Friday 4 October 2013

Introduction to MongoDB and NoSQL Database

Posted by Kanhaiya


What is MongoDB?
MongoDB (from "humongous") is a cross-platform document-oriented database system. Classified as a "NoSQL" database, MongoDB eschews the traditional table-based relational database structure in favor of JSON-like documents with dynamic schemas (MongoDB calls the format BSON), making the integration of data in certain types of applications easier and faster.

MongoDB is a document database that provides high performance, high availability, and easy scalability.
  • Document Database
    • Documents (objects) map nicely to programming language data types.
    • Embedded documents and arrays reduce need for joins.
    • Dynamic schema makes polymorphism easier.
  • High Performance
    • Embedding makes reads and writes fast.
    • Indexes can include keys from embedded documents and arrays.
    • Optional streaming writes (no acknowledgments).
  • High Availability
    • Replicated servers with automatic master failover.
  • Easy Scalability
    • Automatic sharding distributes collection data across machines.
    • Eventually-consistent reads can be distributed over replicated servers.
Key MongoDB Features
MongoDB focuses on flexibility, power, speed, and ease of use:
  1. Flexibility
  2. MongoDB stores data in JSON documents (which we serialize to BSON).
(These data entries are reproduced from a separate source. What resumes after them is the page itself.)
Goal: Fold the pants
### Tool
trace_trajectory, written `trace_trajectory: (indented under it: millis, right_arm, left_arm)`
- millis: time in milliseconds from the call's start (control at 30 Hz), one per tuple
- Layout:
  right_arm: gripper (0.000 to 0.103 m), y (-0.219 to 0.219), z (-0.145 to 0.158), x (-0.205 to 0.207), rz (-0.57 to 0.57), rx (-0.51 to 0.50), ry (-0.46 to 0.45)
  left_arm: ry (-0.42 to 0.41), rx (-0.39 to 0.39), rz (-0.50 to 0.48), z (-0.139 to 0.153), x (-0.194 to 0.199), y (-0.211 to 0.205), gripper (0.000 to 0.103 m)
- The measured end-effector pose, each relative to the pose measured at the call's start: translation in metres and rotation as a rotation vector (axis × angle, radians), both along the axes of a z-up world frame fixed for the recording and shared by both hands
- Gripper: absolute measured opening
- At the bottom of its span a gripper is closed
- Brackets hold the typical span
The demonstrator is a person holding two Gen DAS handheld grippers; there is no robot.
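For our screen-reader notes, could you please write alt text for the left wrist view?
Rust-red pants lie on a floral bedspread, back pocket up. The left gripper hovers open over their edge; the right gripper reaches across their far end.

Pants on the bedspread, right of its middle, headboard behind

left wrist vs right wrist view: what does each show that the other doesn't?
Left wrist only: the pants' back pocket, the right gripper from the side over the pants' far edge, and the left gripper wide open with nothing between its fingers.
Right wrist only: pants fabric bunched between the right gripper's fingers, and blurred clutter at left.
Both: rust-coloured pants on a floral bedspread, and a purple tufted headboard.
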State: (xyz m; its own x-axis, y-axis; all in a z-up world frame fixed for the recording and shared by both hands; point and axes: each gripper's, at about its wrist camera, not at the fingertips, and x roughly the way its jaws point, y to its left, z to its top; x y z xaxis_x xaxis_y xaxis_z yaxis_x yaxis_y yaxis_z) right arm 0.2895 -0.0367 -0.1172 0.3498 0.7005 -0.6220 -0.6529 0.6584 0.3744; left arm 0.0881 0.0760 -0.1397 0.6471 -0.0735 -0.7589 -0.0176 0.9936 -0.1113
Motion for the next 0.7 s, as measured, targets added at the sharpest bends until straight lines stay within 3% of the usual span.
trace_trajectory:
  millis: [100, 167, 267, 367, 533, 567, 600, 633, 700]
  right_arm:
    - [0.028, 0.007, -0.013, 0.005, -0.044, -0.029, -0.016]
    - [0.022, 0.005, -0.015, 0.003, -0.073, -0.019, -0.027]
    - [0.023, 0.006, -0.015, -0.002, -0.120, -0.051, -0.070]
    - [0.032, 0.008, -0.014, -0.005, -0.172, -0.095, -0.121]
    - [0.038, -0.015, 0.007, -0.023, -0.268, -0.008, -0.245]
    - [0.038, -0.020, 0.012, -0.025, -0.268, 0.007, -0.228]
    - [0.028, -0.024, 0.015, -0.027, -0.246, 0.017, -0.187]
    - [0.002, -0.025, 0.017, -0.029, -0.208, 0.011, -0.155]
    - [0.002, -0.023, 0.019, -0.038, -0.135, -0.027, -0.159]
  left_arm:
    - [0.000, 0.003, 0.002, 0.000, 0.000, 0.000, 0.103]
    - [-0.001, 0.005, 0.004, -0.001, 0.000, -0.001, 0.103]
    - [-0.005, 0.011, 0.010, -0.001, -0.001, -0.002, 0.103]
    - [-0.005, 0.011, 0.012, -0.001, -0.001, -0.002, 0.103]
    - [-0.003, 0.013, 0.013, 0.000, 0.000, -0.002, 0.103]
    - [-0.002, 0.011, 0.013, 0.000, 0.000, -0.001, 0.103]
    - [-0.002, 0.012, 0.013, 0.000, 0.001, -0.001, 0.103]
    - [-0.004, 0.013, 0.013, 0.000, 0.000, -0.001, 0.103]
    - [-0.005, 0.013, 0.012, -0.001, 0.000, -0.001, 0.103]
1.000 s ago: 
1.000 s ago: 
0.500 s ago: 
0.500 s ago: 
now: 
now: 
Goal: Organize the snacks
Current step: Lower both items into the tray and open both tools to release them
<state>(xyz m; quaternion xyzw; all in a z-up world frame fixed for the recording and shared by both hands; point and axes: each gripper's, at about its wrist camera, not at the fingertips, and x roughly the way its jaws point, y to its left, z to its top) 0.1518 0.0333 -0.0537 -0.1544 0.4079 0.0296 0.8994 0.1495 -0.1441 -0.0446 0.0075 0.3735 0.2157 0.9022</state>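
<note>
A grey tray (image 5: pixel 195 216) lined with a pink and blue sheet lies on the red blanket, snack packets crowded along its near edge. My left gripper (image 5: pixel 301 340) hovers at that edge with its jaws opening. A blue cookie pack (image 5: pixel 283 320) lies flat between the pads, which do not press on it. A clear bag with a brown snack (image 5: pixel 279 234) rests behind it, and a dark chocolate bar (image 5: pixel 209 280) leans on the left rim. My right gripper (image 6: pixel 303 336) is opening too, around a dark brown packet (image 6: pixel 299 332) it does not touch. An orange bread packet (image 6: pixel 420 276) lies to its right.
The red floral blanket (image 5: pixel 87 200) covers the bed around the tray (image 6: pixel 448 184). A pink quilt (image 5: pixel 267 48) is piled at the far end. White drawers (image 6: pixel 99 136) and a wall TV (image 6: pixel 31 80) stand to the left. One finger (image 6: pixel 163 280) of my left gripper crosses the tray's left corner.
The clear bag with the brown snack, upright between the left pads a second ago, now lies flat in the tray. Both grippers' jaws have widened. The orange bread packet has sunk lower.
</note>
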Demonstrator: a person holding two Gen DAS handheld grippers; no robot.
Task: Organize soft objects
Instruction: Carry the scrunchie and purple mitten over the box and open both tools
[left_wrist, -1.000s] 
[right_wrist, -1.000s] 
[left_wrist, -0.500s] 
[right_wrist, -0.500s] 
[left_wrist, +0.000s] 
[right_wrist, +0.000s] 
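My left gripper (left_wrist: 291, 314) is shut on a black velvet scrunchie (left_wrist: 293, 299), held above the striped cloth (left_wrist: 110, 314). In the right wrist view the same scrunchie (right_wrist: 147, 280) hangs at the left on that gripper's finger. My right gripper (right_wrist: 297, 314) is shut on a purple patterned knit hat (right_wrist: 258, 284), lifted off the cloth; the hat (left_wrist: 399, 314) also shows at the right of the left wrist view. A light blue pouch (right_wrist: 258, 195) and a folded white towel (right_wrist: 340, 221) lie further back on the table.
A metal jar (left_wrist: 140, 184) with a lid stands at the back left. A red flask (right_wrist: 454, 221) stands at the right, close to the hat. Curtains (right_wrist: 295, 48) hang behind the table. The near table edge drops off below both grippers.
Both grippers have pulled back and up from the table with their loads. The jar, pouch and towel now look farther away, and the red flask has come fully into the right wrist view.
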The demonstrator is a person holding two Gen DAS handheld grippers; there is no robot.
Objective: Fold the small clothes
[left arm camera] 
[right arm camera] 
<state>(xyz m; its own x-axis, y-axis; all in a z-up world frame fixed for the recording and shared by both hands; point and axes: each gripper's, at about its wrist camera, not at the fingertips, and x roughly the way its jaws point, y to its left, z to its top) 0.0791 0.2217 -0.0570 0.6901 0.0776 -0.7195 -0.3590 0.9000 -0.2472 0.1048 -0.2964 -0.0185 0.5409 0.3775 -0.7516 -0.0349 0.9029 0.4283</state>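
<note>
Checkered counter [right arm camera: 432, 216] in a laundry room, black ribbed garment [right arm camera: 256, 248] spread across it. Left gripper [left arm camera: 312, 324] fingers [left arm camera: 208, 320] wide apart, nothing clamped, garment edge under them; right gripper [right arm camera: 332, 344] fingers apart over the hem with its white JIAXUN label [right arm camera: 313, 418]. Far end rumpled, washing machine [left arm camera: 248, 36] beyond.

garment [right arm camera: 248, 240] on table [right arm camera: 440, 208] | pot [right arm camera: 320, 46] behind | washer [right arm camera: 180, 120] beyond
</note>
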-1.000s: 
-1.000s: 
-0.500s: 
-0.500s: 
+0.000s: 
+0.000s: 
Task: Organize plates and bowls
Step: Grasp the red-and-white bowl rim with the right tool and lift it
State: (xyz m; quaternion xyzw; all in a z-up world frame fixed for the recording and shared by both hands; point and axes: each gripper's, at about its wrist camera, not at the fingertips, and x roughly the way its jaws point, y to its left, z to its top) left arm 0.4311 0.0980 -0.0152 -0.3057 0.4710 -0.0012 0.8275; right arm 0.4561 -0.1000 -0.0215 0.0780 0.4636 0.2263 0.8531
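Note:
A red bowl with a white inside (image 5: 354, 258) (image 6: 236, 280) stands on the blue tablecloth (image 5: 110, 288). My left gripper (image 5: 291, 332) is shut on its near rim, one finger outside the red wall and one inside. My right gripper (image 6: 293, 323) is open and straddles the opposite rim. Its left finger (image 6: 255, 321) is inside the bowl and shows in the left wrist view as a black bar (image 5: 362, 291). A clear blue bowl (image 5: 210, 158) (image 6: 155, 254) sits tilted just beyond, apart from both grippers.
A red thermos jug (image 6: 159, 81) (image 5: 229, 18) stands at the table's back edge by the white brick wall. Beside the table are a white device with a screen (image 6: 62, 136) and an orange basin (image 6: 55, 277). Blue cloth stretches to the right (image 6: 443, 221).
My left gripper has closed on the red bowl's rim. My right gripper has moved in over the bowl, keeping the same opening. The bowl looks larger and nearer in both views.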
JSON provides a rich data model that seamlessly maps to native programming language types, and the dynamic schema makes it easier to evolve your data model than with a system with enforced schemas such as a RDBMS.
  3. Power
  4. MongoDB provides a lot of the features of a traditional RDBMS such as secondary indexes, dynamic queries, sorting, rich updates, upserts (update if document exists, insert if it doesn’t), and easy aggregation. This gives you the breadth of functionality that you are used to from an RDBMS, with the flexibility and scaling capability that the non-relational model allows.
  5. Speed/Scaling
  6. By keeping related data together in documents, queries can be much faster than in a relational database where related data is separated into multiple tables and then needs to be joined later. MongoDB also makes it easy to scale out your database. Autosharding allows you to scale your cluster linearly by adding more machines. It is possible to increase capacity without any downtime, which is very important on the web when load can increase suddenly and bringing down the website for extended maintenance can cost your business large amounts of revenue.
  7. Ease of use
  8. MongoDB works hard to be very easy to install, configure, maintain, and use. To this end, MongoDB provides few configuration options, and instead tries to automatically do the “right thing” whenever possible. This means that MongoDB works right out of the box, and you can dive right into developing your application, instead of spending a lot of time fine-tuning obscure database configurations.
Some Other Features
  • Ad hoc queries
  • MongoDB supports search by field, range queries, regular expression searches. Queries can return specific fields of documents and also include user-defined JavaScript functions.
  • Indexing
  • Any field in a MongoDB document can be indexed (indices in MongoDB are conceptually similar to those in RDBMSes). Secondary indices are also available.
  • Replication
  • MongoDB supports master-slave replication. A master can perform reads and writes. A slave copies data from the master and can only be used for reads or backup (not writes). The slaves have the ability to select a new master if the current one goes down.
  • Load balancing
  • MongoDB scales horizontally using sharding. The developer chooses a shard key, which determines how the data in a collection will be distributed. The data is split into ranges (based on the shard key) and distributed across multiple shards. (A shard is a master with one or more slaves.) MongoDB can run over multiple servers, balancing the load and/or duplicating data to keep the system up and running in case of hardware failure. Automatic configuration is easy to deploy, and new machines can be added to a running database.
  • File storage
  • MongoDB could be used as a file system, taking advantage of load balancing and data replication features over multiple machines for storing files. In a multi-machine MongoDB system, files can be distributed and copied multiple times between machines transparently, thus effectively creating a load balanced and fault tolerant system.
  • Aggregation
  • MapReduce can be used for batch processing of data and aggregation operations. The aggregation framework enables users to obtain the kind of results for which the SQL GROUP BY clause is used.
  • Server-side JavaScript execution
  • JavaScript can be used in queries, aggregation functions (such as MapReduce), are sent directly to the database to be executed.
  • Capped collections
  • MongoDB supports fixed-size collections called capped collections. This type of collection maintains insertion order and, once the specified size has been reached, behaves like a circular queue.

What is NoSQL?
A NoSQL database provides a mechanism for storage and retrieval of data that employs less constrained consistency models than traditional relational databases. Motivations for this approach include simplicity of design, horizontal scaling and finer control over availability. NoSQL databases are often highly optimized key–value stores intended for simple retrieval and appending operations, with the goal being significant performance benefits in terms of latency and throughput. NoSQL databases are finding significant and growing industry use in big data and real-time web applications. NoSQL systems are also referred to as "Not only SQL" to emphasize that they do in fact allow SQL-like query languages to be used.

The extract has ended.